Bottom line: Video has expanded the number of ad formats and complicated the ad delivery process for publishers, continued education is a constant effort. Companies explore new structures to more easily share this knowledge.
For Hearst UK, establishing control over what video content it creates, distributes and monetizes, outside of the social platforms, has become core to its video goals. Here are the key points from Betsy Fast, chief content development officer, Hearst UK:
- In order not to be at the mercy of Facebook or other platform algorithm changes, Hearst has focused far more on creating content and monetizing video on its own site.
- Hearst currently creates between 40 and 60 videos a month. It has recently tasked video content leads who now film between 5 and 10 original videos a month.
- Like an increasing number of publishers, Hearst’s video team is focusing on targeting watch-time over views as the more effective way to measure how its content is resonating with viewers.
- As a result of focusing more on video production for its own site, rather than social channels, the publisher ensures that the majority of its video revenue comes from on-site pre-roll ads.
David Alter, director of programs at Economist Films, detailed what video means for the subscription publisher and how it’s changing. His key points:
- The four-year-old Economist Films produces editorially-led, brand-sponsored, 30-minute long documentaries as well as more regular, quick videos for platforms like Facebook, YouTube and Snapchat. The unit has grown from eight to 20 people.
- There are still questions around what branded content video can deliver for its audience.
“The sponsor’s interest is a B2B audience, ours is B2C, how do you square that? There are questions on whether you can deliver, but we all engage in video content as humans.”
- For the wider group, video is “The Trojan Horse. Sometimes it’s the entry fee, you can’t bid for a request for proposal without video.” Last year Economist Films was profitable for the whole year for the first time as a standalone unit. It also contributed £3.5 million ($4.4 million) of digital business to the group.
- Besides reach and awareness, The Economist is exploring how video fits in the customer acquisition and retention journey. In September it’s launching a weekly YouTube series to grow platform and onsite traffic, funded by the Google News Initiative.
Athena Witter, head of digital for Freemantle’s Thames TV, outlined how broadcasters and production studios are investing in digital beyond a marketing vehicle.
- The production studio behind entertainment shows like “Britain’s Got Talent” and “The X Factor,” Thames has to sustain audience engagement on social in between linear broadcasts.
- Spoilers are fine. Ahead of an episode of “Asia’s Got Talent”, the label published a clip of illusionist “Sacred Riana” on Facebook, which has been one of the most watched Facebook videos with 644 million views.
- Like others, the whims of Facebook’s algorithm impacts business. As platforms like Facebook ask for content over three minutes long, Thames has to renegotiate deals with broadcast partners on how much content to post.
- There’s anecdotal evidence that social drives linear tune-in for the label.

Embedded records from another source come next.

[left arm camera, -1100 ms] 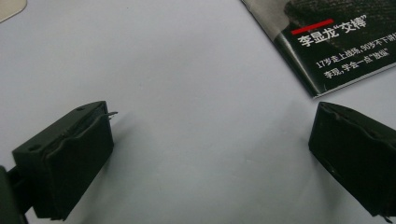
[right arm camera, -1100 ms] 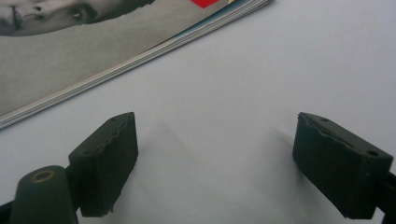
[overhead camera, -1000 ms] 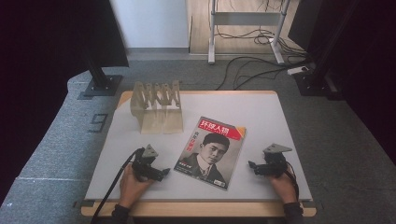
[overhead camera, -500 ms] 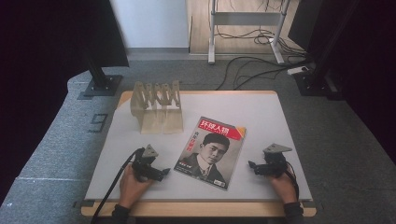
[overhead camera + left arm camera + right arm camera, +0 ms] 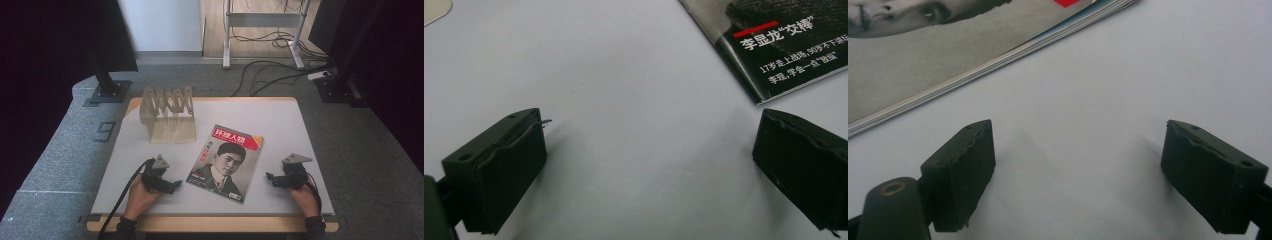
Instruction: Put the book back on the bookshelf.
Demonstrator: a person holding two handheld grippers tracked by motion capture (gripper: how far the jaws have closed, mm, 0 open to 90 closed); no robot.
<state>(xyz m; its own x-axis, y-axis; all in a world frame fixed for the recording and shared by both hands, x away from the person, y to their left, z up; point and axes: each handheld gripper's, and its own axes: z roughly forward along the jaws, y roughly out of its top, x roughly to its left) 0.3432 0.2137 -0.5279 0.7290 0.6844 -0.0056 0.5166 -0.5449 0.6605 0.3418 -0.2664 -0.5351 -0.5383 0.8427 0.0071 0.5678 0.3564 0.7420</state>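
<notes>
A magazine (image 5: 226,161) with a portrait and a red title bar lies flat on the white table (image 5: 280,120), slightly turned. My left gripper (image 5: 176,186) rests on the table just left of the magazine's near corner, jaws wide apart with nothing between them. In the left gripper view, that gripper (image 5: 649,150) has bare table between its jaws and the magazine's corner (image 5: 784,55) lies ahead at upper right. My right gripper (image 5: 269,178) sits to the right of the magazine, open and empty. The right gripper view has the gripper (image 5: 1078,165) facing the magazine's page edge (image 5: 998,55).
A wooden rack (image 5: 168,113) with several upright slots stands at the back left of the table. Stand bases (image 5: 107,92) and cables (image 5: 270,70) lie on the floor beyond the table's far edge.
</notes>
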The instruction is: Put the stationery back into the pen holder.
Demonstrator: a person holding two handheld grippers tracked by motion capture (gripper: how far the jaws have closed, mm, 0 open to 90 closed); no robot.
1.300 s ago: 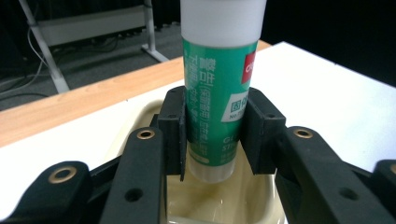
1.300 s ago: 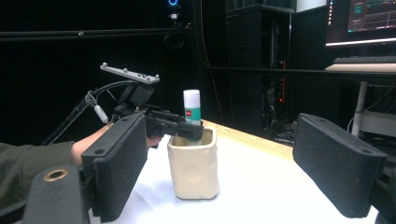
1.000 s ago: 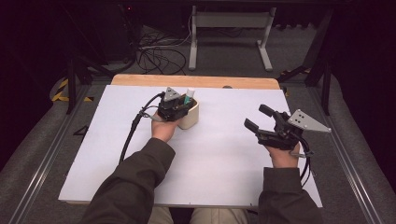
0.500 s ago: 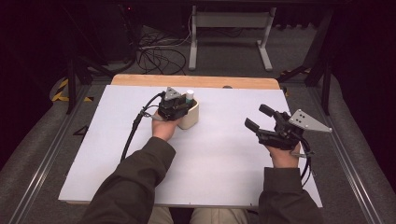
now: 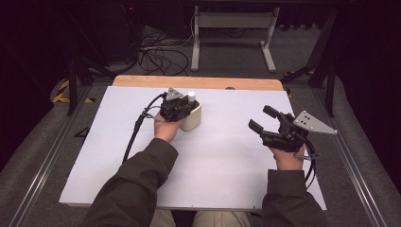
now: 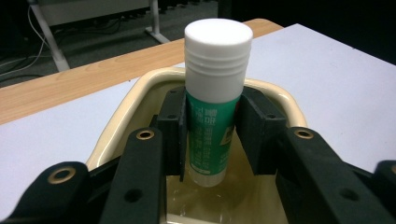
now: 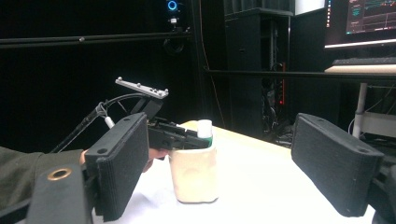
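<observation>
The glue stick is a short round tube with a green printed label around its body, a clear or pale base and a tall white cap ringed by several ridges near its lower edge. It stands upright inside a cream-coloured cup with a glossy, rounded rim, its cap rising above that rim. The left gripper reaches into the cup from above the near rim, and its two black pads press against the opposite sides of the green body just below the cap, clamped on the tube. In the high view the cup sits on the white table sheet, toward the far left part of it, with the left gripper over it and the white cap showing beside the gripper. The right gripper is held well apart, over the right side of the sheet, its jaws spread wide with nothing between them.
</observation>
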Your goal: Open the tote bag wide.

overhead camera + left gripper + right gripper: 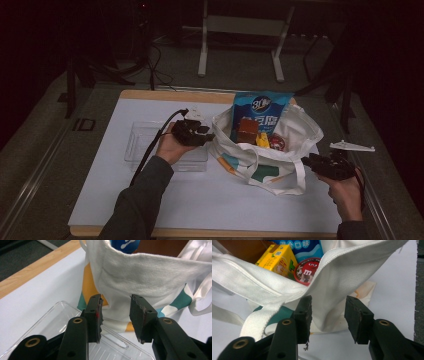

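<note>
Canvas tote bag (pixel 270 150) stands at the centre-right of the white table sheet (pixel 200 200), mouth open upward. Its cloth is off-white, coarsely woven, with stitched hems at the rim and printed patches of orange and teal on the lower sides. A flat webbing handle (pixel 299 177) droops over the near side onto the sheet. The walls are soft and creased, sagging inward between the goods inside.

Contents, as seen from above and from my right gripper view: a tall glossy blue snack packet (pixel 263 107) rising well above the rim, a brown carton (pixel 247 131), a yellow printed box (pixel 278 261) with sharp cardboard edges, and a round red-rimmed tub (pixel 306 271) lying beside the box.

My left gripper (pixel 115 315) sits just left of the bag. Its jaws stand apart, with nothing pressed between the ridged black pads; the bag wall is just ahead of them. Below it lies a clear plastic tray (pixel 50 317), rigid, ribbed on its floor, with rounded corners.

My right gripper (pixel 328 317) sits at the bag's right side, near the table edge. Its jaws are likewise parted and free; the hemmed rim and the handle lie just beyond the tips.
</note>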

“We’re fighting this weird ecosystem with platforms because they’re pushing us to create certain kinds of content, which now jar with what the audience expects on those platforms.”

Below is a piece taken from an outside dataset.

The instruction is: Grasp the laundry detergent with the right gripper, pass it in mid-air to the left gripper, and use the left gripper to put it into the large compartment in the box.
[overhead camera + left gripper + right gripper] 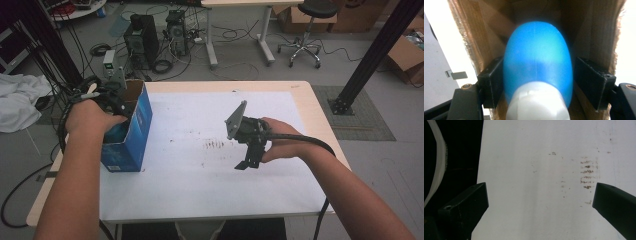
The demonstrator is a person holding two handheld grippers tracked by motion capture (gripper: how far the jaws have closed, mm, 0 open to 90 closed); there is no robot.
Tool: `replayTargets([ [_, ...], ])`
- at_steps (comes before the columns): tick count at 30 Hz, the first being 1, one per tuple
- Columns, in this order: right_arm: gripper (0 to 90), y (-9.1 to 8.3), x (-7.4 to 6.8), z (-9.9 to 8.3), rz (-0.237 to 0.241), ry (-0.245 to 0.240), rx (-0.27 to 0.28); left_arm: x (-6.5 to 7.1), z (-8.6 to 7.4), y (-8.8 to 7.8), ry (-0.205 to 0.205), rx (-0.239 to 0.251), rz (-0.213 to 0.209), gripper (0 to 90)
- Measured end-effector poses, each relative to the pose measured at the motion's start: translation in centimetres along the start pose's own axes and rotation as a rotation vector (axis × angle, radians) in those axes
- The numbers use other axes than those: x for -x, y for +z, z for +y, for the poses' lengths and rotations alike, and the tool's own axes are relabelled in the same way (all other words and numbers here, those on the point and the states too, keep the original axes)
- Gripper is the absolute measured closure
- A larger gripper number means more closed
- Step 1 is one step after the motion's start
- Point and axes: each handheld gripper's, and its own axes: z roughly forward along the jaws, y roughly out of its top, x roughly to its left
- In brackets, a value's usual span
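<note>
left gripper inside blue box at surface's left edge, jaws loosely flanking blue bottle | right gripper jaws spread over white sheet

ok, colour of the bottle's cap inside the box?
White cap on a blue bottle; the left gripper view shows it best.

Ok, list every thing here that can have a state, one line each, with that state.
Blue box: upright on the table, top open.
Blue bottle: inside the box, white cap on, lying between the left jaws.
Left gripper: reaching into the box, jaws partly open; a gap shows at the right pad, contact at the left pad unclear.
Right gripper: open, empty, held over the white table sheet.
White table sheet: flat, with brown smudges.
</note>
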Motion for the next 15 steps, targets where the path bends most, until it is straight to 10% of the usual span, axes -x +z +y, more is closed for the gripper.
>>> replayTargets([
  [15,0.0,0.0,0.0,0.1,0.001,-0.003,0.001,0.4,-0.7,-3.7,0.015,0.049,-0.002,21.0],
])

“We’re ending up focusing too much on producing content for one platform because of the algorithm changes catching us out.”
“With digital they are used to buying on impressions rather than television rating. There needs to be one trading currently [for addressable to scale]. [Digital buyers] are used to spending between €5 (£4.44 / $5.66) and €10 ($8.89 / $11.32) CPMs rather than between €50 (£44.43 / $66.81) and €60 (£53.32 / $67.95) CPMs. It’s hard to do a like-for-like comparison,” said Malcolm Murray, sales director, Sky Media Ireland.